Biography of Field Marshal Apraksin
Born on July 30, the son of Stolnik, came from an attended branch of the clan. He was brought up by his relative of his Count Peter Matveevich Apraksin, since Stepan Fedorovich lost his father in infancy.
According to the custom of that time, he entered the service of a soldier in the Preobrazhensky regiment and in the reign of Peter II was already a captain. Then he moved to the Semenovsky regiment and received from Empress Anna the Chin of the Second Major. He was on a campaign under the command of Field Marshal Minikh - when taking Ochakov in the year, for which he was awarded the rank of prime minister and villages.

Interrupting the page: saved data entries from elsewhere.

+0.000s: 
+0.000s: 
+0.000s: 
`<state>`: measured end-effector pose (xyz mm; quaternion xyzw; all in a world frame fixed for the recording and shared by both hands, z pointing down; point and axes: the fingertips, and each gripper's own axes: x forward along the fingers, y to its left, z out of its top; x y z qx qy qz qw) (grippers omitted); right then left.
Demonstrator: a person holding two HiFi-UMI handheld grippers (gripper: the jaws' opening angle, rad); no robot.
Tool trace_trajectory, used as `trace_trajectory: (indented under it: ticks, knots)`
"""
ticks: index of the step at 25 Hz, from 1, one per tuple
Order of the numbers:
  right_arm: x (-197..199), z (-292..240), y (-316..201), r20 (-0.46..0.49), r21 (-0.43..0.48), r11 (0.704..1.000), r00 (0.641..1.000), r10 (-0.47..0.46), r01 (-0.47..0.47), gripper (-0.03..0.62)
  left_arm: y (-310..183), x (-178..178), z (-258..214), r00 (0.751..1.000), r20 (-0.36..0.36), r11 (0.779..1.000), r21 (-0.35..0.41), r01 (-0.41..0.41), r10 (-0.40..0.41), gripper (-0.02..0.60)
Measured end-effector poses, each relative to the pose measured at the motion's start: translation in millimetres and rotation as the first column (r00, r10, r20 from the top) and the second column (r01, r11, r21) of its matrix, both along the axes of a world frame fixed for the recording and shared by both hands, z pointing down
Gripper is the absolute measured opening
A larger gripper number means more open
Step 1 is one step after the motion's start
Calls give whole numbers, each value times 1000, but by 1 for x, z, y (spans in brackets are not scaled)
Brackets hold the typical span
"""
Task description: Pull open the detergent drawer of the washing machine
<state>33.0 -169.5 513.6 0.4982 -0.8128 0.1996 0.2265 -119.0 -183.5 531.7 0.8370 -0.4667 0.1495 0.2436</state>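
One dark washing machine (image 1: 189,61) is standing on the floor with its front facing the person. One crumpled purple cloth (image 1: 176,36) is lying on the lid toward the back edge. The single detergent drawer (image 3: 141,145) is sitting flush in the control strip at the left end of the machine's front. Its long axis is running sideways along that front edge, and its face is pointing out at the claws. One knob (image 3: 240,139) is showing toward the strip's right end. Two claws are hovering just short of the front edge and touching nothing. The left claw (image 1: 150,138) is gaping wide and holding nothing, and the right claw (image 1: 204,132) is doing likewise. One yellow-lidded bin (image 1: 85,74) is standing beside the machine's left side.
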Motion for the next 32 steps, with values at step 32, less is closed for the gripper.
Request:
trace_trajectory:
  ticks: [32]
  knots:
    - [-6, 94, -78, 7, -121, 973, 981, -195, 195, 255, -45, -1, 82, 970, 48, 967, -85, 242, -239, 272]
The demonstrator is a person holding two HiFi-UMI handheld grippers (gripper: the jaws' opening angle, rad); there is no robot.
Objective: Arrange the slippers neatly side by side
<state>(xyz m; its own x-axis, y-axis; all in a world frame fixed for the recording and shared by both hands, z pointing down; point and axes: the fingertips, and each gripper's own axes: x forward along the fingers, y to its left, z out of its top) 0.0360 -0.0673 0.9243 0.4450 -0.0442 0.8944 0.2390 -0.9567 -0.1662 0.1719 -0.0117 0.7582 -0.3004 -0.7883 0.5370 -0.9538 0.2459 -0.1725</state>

Then, in the city of Stepan Fedorovich, he met the embassy of Tahmas-Kuly Khan on the border, consisting of a man with a liner. Following the departure in the city of Stepan Fedorovich, he was awarded to Field Marshals. When the war began against Prussia, Empress Elizabeth Petrovna entrusted Apraksina with the Russian army. Upon entering Prussia, Apraksin separated part of the troops led by General Farmer for Memel and gathered all his forces about 80 thousand.
Apraksin dealt with the Prussian Field Marshal Levald, an experienced military leader, whose authorities consisted of up to 22 tons. The cavalry and artillery of Russians were inferior to Prussian. Levald received an order to attack the Russians, and he decided to do this under the village of Gros Egersdorf. Victory hesitated for a long time. The enemy used all his strength to break into our ranks and grab both wings of the Russian army, but the second line led by Rumyantsev met the Prussians in the forest with joined bayonets and turned them into.
According to Apraksin, "this decided the victory"; The enemy lost up to 10 thousand killed, wounded and prisoners. In addition, up to 29 guns went to the Russians. On our part, among the killed were Anthef General Vasily Avramovich Lopukhin, the nephew of the Queen Evdokia Fedorovna, the first wife of Peter I. This brave general, commanding the left wing, was wounded by three bullets. He were with the dying words: “Do they drive the enemy?
When did he find out about the victory, he said:“ Now I die calmly, giving my duty to the most mulberry sovereign! Some explain this action with a lack of food, others say that the Chancellor Count Bestuzhev-Ryumin, for the sake of Grand Duke Peter Fedorovich, who gravitated to Friedrich the Great, ordered Apraksin to retreat. But, according to the compiler of the vocabulary of the memorable people of the Russian land, "the narrative of Bishinka in this case is more thorough: Bestuzhev, hated by the Grand Duke Peter Fedorovich, decided to elevate his son, Pavel Petrovich, under the guardianship of Ekaterina.
The serious illness of Empress Elizabeth presented him to fulfill the brave intention; On the deathbed, he recalled his friend, Field Marshal, to the limits of Russia, to have an army at his disposal, having recovered, removed the Chancellor to the village, where he remained in the reign of Peter III. Places called three hands; he languished in court for about three years and suddenly died on August 26 of his death, the tradition was preserved, as if the empress, dissatisfied with the slow production of the investigation, asked: why did this matter continue for so long?
She was answered that the Field Marshal did not admit anything and that they did not know, "what to do with him." After this conversation at the first meeting of the Investigative Commission, Field Marshal still affirmed his innocence. Borozdin, St. Petersburg.